Start of Block

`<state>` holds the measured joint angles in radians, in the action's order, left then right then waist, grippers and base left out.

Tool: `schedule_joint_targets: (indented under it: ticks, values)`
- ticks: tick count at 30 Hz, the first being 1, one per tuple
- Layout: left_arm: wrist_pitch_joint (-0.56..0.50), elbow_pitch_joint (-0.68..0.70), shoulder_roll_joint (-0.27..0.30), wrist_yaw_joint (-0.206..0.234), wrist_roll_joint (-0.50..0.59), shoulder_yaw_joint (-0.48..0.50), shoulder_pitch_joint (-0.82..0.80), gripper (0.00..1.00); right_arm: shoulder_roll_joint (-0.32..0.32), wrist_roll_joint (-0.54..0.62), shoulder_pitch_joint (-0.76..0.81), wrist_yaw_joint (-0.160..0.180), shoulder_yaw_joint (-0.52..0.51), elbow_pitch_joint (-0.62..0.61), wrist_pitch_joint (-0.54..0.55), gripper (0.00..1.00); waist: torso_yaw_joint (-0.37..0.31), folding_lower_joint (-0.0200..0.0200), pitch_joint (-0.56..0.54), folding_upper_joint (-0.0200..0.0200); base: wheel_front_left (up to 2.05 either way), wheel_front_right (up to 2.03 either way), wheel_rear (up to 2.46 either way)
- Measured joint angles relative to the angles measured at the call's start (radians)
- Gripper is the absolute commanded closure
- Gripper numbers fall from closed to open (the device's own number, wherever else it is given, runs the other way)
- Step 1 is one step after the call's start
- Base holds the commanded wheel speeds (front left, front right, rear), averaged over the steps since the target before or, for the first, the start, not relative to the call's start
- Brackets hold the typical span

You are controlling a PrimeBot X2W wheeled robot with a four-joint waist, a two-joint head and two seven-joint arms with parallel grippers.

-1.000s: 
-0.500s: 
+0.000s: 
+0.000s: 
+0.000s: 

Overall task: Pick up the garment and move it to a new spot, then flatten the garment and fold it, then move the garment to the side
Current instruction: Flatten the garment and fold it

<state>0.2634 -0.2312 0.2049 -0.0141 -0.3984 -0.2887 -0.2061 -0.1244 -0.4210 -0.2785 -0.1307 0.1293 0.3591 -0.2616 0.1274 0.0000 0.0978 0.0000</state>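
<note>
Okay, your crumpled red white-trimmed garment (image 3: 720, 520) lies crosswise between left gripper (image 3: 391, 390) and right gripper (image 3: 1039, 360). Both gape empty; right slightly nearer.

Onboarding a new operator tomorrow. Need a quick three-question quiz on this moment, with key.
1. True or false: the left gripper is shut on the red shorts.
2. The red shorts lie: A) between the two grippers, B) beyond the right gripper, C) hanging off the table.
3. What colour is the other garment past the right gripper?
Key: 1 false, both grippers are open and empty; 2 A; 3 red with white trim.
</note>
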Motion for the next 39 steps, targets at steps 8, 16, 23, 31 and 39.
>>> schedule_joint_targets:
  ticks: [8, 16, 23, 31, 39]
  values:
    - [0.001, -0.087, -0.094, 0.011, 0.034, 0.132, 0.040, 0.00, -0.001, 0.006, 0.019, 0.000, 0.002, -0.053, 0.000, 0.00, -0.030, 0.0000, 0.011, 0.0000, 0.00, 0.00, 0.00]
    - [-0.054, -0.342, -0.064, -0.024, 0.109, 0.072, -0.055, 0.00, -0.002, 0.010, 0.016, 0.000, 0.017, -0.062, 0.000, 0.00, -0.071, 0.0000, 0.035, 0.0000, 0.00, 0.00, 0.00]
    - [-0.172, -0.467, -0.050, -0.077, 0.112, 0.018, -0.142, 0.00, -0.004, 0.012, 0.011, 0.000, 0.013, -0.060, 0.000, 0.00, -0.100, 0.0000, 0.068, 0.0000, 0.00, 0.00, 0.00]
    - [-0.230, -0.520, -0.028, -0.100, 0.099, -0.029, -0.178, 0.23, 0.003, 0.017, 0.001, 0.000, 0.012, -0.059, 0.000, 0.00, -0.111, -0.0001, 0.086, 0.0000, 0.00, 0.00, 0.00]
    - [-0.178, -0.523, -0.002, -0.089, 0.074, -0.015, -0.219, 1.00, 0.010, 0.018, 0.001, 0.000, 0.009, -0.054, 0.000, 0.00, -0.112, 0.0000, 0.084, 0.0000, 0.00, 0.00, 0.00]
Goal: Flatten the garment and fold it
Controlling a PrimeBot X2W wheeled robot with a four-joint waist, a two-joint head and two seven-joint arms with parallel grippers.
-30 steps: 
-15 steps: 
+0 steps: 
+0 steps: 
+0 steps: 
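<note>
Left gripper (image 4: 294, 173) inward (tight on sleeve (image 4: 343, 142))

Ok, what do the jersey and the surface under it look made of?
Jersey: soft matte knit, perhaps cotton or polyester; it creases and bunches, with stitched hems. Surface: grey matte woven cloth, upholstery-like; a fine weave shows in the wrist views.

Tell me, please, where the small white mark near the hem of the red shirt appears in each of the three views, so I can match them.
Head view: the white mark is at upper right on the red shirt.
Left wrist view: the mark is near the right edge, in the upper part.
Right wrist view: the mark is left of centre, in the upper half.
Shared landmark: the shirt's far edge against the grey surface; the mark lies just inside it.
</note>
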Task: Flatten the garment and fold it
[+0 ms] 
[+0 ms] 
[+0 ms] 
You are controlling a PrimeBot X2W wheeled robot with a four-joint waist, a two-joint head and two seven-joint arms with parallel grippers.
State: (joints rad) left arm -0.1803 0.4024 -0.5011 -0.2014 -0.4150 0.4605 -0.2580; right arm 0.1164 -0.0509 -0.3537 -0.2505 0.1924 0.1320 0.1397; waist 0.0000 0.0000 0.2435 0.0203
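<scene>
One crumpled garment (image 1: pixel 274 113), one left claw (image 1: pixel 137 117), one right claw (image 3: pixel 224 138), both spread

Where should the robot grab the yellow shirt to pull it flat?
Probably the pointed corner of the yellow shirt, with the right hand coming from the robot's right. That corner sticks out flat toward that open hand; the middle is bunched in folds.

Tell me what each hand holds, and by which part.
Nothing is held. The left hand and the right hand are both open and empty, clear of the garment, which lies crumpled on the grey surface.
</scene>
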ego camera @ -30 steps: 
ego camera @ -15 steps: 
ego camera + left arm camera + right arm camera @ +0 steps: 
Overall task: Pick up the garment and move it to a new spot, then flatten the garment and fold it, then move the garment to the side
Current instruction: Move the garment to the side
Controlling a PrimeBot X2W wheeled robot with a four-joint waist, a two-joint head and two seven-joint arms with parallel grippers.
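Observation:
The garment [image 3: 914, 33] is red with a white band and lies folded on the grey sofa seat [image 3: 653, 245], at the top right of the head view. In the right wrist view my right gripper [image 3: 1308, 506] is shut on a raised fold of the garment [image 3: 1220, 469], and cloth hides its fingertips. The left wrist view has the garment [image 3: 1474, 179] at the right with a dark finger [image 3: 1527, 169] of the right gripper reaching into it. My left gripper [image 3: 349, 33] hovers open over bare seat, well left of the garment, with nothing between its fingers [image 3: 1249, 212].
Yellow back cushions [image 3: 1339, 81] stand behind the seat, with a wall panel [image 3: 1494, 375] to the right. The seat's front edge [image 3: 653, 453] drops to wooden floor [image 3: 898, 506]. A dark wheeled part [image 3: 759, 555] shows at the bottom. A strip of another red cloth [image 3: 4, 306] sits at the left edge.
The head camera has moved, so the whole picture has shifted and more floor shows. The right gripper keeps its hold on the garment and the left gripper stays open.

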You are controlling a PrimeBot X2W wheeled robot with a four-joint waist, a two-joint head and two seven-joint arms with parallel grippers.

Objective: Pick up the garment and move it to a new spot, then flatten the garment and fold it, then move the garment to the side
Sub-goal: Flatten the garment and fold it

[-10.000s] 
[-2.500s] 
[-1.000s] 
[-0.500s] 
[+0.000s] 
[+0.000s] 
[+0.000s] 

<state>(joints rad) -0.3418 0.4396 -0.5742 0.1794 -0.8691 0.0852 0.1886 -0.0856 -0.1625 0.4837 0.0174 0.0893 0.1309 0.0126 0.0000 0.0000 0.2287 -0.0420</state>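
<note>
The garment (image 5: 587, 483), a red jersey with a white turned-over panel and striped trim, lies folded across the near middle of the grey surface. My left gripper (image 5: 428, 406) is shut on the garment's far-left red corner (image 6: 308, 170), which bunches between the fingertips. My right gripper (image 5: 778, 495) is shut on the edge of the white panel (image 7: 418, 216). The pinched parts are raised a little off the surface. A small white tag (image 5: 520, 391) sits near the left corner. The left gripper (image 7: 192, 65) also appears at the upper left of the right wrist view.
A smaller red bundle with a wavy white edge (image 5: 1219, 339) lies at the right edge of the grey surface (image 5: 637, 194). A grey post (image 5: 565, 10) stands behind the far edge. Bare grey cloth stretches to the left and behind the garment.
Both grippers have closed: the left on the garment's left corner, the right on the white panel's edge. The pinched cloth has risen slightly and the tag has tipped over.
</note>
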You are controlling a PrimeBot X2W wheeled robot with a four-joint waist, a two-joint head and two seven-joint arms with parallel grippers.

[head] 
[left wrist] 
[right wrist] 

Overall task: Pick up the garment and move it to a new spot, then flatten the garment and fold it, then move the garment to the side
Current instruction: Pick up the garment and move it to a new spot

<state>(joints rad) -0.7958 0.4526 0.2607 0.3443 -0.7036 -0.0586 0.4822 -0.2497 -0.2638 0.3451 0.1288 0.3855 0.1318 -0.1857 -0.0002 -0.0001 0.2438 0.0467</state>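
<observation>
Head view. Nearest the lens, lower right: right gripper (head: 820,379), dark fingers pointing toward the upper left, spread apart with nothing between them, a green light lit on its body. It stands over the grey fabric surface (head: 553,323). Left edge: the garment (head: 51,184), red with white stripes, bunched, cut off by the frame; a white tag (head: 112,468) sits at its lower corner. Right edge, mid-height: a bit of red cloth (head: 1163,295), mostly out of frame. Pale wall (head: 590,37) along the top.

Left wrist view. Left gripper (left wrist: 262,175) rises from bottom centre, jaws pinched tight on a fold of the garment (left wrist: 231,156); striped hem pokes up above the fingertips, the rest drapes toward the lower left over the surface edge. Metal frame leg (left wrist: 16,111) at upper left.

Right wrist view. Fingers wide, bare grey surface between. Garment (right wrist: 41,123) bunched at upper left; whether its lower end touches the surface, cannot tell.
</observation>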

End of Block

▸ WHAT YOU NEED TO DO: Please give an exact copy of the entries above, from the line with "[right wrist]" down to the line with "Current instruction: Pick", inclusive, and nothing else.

▸ SOLUTION TO THIS TASK:
[right wrist] 

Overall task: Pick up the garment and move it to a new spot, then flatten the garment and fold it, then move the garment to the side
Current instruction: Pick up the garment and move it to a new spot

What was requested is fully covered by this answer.